A Metaphor for Teacher Effectiveness

Marc Waxman, who is opening a charter school in Denver, and Stacey Gauthier, a co-principal of Renaissance Charter High School in Queens, are corresponding about school policy. Read their entire exchange.

Stacey,

Let’s shift gears slightly from teacher incentives to a connected topic — teacher effectiveness. As with so many terms in education, this is a bit of a jargony term and also one that 20 people might give 20 different definitions for. The concept of teacher effectiveness as currently used as part of the dominant narrative seems to be pretty straightforward — the more academic growth students show while the responsibility of an individual teacher the more effective that teacher is. Of course, this definition opens up a slew of questions. Here are just a few: What data are used, and how are they used, to measure academic growth? How is an individual teacher’s impact on a student or group of students differentiated from other variables that might also impact growth?What happens in those subjects and/or grade levels where standardized assessments don’t yet exist?

The concept of teacher effectiveness has been used by schools and districts as the underpinning of merit pay and incentive systems. I found it interesting to learn through your last post that your school does not tie incentives to individual teachers’ effectiveness. I wonder if this is because of the difficulties in evaluating effectiveness or because the potential impact on the culture of collegiality you have built or for some other reason.

A new trend in public education is to use teacher effectiveness as a concept to underpin teacher evaluation. I won’t claim to be an expert on all the current plans across the country or even in Denver (where legislation was recently passed on this topic specifically). At schools I have helped start and run we have never considered using student growth data as part of a teacher’s evaluation, and I don’t think we will any time soon even though the schools themselves have to meet very specific benchmarks in order to remain open. (Among other issues, I have definitely seen years where weak teachers have students show strong growth in test scores while the students of great teachers show little growth in test scores. It happens.)

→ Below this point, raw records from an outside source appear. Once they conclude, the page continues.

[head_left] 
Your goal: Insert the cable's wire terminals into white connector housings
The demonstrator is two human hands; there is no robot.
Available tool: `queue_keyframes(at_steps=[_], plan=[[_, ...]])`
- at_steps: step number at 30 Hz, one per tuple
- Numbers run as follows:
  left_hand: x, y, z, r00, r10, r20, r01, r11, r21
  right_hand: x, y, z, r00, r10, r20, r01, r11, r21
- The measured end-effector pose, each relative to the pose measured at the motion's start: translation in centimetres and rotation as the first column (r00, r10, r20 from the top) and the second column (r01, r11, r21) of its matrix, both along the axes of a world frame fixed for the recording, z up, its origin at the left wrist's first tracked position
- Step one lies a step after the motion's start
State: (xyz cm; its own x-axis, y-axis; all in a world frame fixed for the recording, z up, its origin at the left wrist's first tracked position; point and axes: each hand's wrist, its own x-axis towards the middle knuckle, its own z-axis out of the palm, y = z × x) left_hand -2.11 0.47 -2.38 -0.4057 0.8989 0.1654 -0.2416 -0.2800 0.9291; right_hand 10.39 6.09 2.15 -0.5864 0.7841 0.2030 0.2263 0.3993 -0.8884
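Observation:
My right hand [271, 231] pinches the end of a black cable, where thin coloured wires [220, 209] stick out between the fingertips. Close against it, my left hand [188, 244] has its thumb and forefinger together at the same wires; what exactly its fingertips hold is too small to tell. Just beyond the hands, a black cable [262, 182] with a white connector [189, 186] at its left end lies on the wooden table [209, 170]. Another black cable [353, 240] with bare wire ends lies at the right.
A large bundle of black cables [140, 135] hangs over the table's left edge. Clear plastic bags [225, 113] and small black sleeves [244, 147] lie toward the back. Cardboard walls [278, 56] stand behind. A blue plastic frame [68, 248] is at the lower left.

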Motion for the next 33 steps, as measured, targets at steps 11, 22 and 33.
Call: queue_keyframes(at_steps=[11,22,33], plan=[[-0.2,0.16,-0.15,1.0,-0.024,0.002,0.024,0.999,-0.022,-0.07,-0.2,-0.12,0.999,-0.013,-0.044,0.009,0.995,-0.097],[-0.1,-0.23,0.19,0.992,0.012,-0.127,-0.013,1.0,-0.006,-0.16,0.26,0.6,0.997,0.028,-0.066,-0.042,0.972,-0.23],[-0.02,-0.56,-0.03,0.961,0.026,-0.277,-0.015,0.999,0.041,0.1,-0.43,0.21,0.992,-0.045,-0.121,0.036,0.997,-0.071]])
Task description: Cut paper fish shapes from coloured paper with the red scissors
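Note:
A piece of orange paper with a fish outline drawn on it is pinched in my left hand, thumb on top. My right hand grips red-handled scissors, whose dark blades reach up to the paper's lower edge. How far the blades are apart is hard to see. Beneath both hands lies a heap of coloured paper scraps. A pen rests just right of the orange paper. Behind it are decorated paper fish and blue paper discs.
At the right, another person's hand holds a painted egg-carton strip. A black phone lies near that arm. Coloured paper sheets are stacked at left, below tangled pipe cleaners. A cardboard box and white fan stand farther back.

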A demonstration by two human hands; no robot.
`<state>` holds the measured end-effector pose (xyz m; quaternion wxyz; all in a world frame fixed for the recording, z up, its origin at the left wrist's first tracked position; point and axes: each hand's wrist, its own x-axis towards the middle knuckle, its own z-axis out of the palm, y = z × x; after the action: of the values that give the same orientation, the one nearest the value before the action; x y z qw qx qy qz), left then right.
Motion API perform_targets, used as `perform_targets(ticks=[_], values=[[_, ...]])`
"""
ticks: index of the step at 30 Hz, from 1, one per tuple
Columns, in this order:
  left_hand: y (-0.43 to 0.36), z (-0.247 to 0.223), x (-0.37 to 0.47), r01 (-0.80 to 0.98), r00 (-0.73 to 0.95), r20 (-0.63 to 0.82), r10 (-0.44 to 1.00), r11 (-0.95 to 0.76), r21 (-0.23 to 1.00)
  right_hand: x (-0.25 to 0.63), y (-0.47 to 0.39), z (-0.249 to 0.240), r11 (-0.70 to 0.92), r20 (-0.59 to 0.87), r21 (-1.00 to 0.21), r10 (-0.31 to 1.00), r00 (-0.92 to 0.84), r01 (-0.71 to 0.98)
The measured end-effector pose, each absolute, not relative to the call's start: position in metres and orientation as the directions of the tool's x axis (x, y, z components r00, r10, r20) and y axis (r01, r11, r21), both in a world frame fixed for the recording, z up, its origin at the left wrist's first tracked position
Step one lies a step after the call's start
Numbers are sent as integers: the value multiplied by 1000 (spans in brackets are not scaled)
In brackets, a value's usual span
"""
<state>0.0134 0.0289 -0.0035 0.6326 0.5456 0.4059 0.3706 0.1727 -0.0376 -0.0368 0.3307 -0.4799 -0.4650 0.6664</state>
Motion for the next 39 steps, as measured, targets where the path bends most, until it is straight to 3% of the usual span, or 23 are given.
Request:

I have started to spend time thinking more deeply about the idea both as it might play out in the larger public school system and how it could play out at an individual charter school. With new concepts I usually try to develop a metaphor that helps me makes sense of the idea as well as to help me communicate my thoughts to others. The NBA season recently got underway, and I am a big Celtics fan (growing up in Massachusetts and all) so here’s a basketball metaphor for teacher effectiveness.

What if all the players on the Celtics were subject to a predetermined evaluation at the end of the season of their individual performances that would determine whether they would be rehired and/or how much compensation they will receive for the next season?And let’s say that this evaluation/analysis needs to be done cheaply and quickly and has to have clearly defined metrics at the front end. I would probably pick something easy to quantify like points scored, and I would create some thresholds that players would need to meet in order to keep their jobs. (Of course, I could definitely imagine much more intricate evaluation systems that tracked many more data points and was based on an individual’s position on the team, number of years in the league, etc. But, the algorithm to make sense of all the data I would collect would get pretty complicated, and it would be pretty cumbersome to collect and work through all the data, so I would certainly imagine being constrained to keep my system simple.)

What would be the intended, and more important, the unintended, consequences of my evaluation system? Would players start looking to score first, no matter what? Would we start to see five individuals trying to go for personal bests as opposed to a team of five individuals working toward a common end? Would everyone start to practice just their shooting at the expense of other skills, like rebounding and passing? Would defensive effort totally stop because defensive statistics are not part of the evaluation plan and the team winning isn’t as valued as much as their individual success (in terms of points scored)?

Obviously, these questions are somewhat rhetorical. Yet the parallels with what could happen to teachers in a similarly designed evaluation system are pretty obvious as well.

Let’s leave it at this — implied in this metaphor is that teachers at a school are part of a team that has group goals as opposed to individuals out to achieve something on their own. Teamwork (in education-land we might call this collegiality and collaboration) is essential to a great school (or any organization for that matter).

Stacey — do you use student achievement data to evaluate teachers in any formal way?What’s your metaphor for the concept of teacher effectiveness?